CT can also be used to assess ectopic fat in the muscle and liver [35-38]. As measured by CT, liver fat infiltration is calculated by determining the attenuation values for each voxel within a region of interest in the liver. CT attenuation values depend on the molecular composition of the tissues within each voxel. Fat has a lower density than water and protein, and liver fat infiltration is reflected by a lower liver density and thus lower attenuation values [36]. However, normal and fatty liver values overlap [39]. As such, it has been suggested that liver density (CTL) should be expressed relative to the spleen attenuation value (CTS), which is not infiltrated with fat (Figure 4) [39]. In normal individuals, liver and spleen attenuation values have a constant relationship. The liver, however, is a denser organ and therefore has a higher attenuation value. A liver-to-spleen attenuation (CTL/CTS) ratio of less than one therefore indicates fatty infiltration [36,39]. Normally, the liver and spleen mean attenuation values are based on two or three regions of interest within the liver and spleen. However, due to the small area of interest and subjectivity involved in determining the regions of interest, the whole liver and spleen surface areas should be used to determine respective mean attenuation values (Figure 4) [40]. Attenuation values within the liver and spleen are fairly homogeneous throughout, and using the whole surface area can slightly reduce the inter-observer coefficient of variation from 5.1% [41] to 2.9% [40]. However, it is difficult to obtain a CT image that contains both liver and spleen. Not only does the spleen’s vertical position vary relative to the liver, both organs also vary in terms of their position within the abdominal cavity. As a multi-image approach is not feasible because of excess radiation exposure [42], a single axial image at the T12-L1 inter-vertebral space may be the best landmark for assessing both liver and spleen attenuation, given that liver and spleen can be identified at that level in approximately 90% of the men and women studied [40].

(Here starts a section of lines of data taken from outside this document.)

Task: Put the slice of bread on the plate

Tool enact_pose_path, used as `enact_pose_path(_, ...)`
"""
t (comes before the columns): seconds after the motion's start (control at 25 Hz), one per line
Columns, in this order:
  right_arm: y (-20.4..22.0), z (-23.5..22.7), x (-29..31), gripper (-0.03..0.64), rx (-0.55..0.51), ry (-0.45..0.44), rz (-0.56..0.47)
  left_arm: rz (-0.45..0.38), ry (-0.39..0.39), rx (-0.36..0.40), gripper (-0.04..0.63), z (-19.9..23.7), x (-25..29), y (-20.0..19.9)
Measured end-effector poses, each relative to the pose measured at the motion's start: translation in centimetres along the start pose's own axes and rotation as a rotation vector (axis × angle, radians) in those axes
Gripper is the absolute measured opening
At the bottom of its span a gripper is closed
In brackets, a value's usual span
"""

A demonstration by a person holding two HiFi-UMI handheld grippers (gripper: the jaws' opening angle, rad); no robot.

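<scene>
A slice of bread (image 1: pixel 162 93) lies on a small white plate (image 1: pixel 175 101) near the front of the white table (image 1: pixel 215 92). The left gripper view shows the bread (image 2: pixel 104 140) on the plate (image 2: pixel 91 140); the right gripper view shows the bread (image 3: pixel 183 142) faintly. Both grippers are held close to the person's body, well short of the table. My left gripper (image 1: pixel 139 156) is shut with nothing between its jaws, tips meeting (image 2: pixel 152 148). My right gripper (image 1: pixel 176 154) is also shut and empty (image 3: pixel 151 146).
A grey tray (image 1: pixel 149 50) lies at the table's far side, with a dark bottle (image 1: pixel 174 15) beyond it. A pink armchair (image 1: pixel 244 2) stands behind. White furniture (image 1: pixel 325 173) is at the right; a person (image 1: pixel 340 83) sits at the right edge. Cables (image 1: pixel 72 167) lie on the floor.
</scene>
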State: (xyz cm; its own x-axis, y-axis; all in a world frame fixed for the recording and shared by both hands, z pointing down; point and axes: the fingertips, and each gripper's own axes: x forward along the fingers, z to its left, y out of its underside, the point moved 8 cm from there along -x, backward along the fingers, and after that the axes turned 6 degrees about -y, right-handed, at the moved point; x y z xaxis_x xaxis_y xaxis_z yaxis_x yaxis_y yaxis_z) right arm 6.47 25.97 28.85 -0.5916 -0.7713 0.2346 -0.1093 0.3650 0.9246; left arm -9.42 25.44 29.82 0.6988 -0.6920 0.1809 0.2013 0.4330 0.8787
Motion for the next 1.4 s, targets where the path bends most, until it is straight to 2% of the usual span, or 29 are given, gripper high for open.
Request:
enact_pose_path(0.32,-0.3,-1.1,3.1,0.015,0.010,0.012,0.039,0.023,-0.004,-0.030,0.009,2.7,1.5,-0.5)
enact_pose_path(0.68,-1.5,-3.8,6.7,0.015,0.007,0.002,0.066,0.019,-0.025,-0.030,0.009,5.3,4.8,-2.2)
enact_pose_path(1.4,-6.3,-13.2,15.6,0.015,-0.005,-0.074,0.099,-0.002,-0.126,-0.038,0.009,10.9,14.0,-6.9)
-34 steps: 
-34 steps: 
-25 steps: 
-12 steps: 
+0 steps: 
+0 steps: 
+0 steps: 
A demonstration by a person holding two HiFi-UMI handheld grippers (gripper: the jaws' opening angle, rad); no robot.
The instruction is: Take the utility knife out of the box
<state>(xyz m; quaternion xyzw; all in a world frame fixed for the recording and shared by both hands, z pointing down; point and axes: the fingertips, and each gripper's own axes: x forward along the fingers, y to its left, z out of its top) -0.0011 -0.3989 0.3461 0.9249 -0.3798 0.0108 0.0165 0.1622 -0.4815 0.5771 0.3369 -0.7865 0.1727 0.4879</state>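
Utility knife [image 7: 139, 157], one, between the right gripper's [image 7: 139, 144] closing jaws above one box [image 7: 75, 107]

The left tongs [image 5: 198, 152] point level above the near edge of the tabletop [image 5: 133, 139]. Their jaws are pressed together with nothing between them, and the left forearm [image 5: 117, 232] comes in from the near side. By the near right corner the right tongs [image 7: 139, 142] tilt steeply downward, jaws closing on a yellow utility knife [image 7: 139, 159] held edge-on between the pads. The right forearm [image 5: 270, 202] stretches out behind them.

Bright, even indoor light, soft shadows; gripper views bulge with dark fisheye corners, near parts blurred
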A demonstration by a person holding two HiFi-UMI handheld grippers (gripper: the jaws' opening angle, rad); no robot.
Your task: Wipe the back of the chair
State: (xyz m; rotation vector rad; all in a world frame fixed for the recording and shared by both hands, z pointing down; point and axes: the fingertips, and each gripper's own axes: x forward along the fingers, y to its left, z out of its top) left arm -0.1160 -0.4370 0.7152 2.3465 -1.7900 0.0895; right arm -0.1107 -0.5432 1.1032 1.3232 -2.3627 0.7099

The average HU or mean attenuation value of adipose tissue-free skeletal muscle voxels can also be used as an index of skeletal muscle lipid content (Figure 5) [38]. As with the liver, the lower the skeletal muscle mean attenuation value or the greater the number of low-density skeletal muscle voxels (e.g., 0-30 HU), the higher the skeletal muscle lipid content. However, unlike the liver, fat is stored both inside and outside the muscle cell. As such, CT muscle attenuation values reflect both intra-myocellular (IMCL) and extra-myocellular (EMCL) lipid content. Although similar, they are not analogous to intra-myocellular lipid values obtained through skeletal muscle biopsy or proton magnetic resonance spectroscopy.

In summary, CT is one of the criterion methods for measuring visceral fat and skeletal muscle mass. It can also be used to assess lipid infiltration in tissues such as muscle and the liver. However, CT is expensive and involves radiation exposure, which limits the routine use of this tool for assessing body composition and predicting obesity-related health risk in clinical practice.